Assignment => Please copy the lines below exactly, from the first one through the line showing "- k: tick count".

Data segment =>
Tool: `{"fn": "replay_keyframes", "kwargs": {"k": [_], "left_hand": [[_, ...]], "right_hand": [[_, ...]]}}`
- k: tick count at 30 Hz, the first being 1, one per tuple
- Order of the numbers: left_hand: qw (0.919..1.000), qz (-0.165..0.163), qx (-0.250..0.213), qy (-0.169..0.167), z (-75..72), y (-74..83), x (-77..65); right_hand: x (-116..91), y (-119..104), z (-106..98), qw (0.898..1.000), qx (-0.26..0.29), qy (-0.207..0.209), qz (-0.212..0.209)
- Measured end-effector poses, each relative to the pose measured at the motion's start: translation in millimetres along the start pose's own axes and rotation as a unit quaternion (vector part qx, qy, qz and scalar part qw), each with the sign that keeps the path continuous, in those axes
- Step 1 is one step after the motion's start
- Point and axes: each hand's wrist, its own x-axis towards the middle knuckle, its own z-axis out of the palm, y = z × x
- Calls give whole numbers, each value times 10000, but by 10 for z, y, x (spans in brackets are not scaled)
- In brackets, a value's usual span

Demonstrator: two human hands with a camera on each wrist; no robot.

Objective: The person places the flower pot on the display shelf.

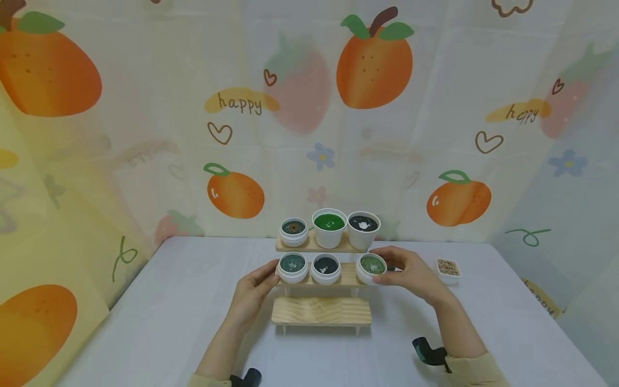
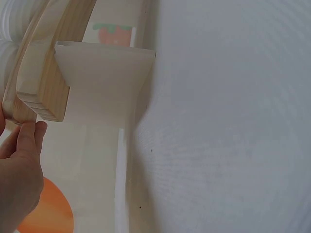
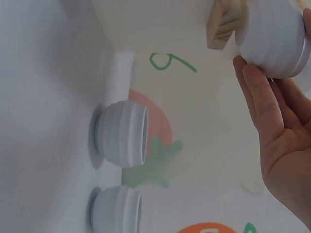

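A wooden tiered stand holds small white pots in the head view. My right hand (image 1: 411, 274) grips a white pot with speckled green contents (image 1: 372, 264) at the right end of the middle shelf, thumb in front and fingers behind. In the right wrist view that pot (image 3: 272, 39) sits against the board's end. My left hand (image 1: 251, 293) pinches the left end of the middle shelf (image 1: 347, 275), close to a pot with dark teal contents (image 1: 292, 267). Between the two end pots stands one with blackish contents (image 1: 326, 268).
Three white containers stand on the top shelf (image 1: 309, 246), including a bright green-filled cup (image 1: 329, 228). The lowest shelf (image 1: 321, 312) is bare wood. A small dish of beige bits (image 1: 448, 271) stands right of my right hand. Two pots, one nearer (image 3: 121, 133), show in the right wrist view.
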Motion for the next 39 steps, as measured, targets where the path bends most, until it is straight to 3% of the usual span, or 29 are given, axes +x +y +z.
{"fn": "replay_keyframes", "kwargs": {"k": [17, 39], "left_hand": [[10000, -33, -1, -28, -14, -5, -8], [10000, -42, 4, -27, -2, -4, -2]], "right_hand": [[80, -67, 175, 9997, 175, -121, -109], [105, -52, 225, 10000, 60, 61, -20]]}}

Written solution =>
Tool: `{"fn": "replay_keyframes", "kwargs": {"k": [_], "left_hand": [[_, ...]], "right_hand": [[_, ...]]}}`
- k: tick count at 30 Hz, the first being 1, one per tuple

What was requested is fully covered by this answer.